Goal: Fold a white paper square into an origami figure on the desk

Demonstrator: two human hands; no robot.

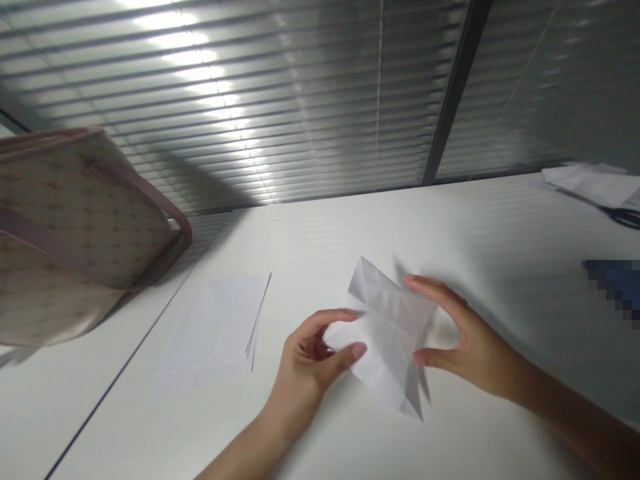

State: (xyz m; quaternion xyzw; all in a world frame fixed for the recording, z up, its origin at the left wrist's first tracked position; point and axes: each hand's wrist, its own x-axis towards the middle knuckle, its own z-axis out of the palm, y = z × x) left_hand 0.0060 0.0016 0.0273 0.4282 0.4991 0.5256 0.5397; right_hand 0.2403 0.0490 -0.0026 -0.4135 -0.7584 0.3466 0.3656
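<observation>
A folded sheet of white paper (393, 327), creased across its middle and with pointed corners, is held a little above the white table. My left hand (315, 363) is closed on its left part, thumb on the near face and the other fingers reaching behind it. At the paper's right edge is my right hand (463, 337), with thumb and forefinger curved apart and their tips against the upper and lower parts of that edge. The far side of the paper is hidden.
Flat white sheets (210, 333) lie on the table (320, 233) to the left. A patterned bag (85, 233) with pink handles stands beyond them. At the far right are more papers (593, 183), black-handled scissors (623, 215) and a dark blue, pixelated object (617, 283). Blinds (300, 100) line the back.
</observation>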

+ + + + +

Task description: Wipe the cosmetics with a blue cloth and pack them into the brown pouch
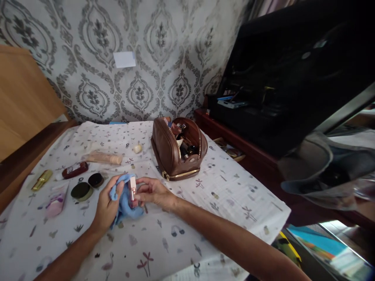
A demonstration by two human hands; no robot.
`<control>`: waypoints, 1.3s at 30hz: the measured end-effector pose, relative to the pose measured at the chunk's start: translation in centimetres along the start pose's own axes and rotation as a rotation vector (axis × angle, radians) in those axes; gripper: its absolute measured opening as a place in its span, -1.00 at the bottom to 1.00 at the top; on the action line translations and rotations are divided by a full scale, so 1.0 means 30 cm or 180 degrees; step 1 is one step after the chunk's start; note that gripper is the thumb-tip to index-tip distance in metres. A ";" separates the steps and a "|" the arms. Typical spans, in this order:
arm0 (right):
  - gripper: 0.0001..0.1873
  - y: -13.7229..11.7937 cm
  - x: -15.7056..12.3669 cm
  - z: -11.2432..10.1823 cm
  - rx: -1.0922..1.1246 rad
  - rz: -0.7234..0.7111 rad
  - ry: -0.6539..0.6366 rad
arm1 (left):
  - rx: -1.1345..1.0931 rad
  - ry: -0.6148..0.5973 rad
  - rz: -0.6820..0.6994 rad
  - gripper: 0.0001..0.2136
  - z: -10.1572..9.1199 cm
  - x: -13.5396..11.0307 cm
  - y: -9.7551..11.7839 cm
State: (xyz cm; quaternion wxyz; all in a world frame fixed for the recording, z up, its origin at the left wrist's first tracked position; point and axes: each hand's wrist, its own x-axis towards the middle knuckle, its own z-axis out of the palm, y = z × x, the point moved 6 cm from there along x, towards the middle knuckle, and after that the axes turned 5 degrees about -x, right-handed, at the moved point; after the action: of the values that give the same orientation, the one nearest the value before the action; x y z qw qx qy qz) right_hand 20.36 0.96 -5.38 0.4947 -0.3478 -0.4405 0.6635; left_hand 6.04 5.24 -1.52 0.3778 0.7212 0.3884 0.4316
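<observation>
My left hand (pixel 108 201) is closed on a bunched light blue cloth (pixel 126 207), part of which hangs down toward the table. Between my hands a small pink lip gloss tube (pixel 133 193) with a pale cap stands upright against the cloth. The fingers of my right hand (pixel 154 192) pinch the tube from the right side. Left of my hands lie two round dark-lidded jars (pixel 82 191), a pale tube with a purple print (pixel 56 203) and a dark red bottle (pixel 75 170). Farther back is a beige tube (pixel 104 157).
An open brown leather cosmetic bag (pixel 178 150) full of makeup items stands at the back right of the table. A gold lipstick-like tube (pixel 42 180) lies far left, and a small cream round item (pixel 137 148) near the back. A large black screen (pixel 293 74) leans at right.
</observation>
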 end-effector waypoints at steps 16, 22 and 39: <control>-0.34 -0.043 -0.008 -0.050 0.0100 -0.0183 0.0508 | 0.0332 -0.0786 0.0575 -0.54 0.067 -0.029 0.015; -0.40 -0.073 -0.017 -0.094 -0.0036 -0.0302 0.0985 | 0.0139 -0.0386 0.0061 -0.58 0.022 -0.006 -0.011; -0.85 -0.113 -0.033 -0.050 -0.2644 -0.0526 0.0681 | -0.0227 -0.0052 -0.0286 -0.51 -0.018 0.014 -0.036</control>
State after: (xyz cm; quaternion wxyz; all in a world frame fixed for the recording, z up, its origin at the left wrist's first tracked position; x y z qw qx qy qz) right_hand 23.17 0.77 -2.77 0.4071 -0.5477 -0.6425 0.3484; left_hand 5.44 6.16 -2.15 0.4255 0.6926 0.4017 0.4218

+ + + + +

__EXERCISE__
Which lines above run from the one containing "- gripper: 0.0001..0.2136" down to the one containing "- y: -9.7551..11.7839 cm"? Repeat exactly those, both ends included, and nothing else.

__ANSWER SECTION__
  - gripper: 0.0001..0.2136
  - z: -10.1572..9.1199 cm
  - x: -13.5396..11.0307 cm
  - y: -9.7551..11.7839 cm

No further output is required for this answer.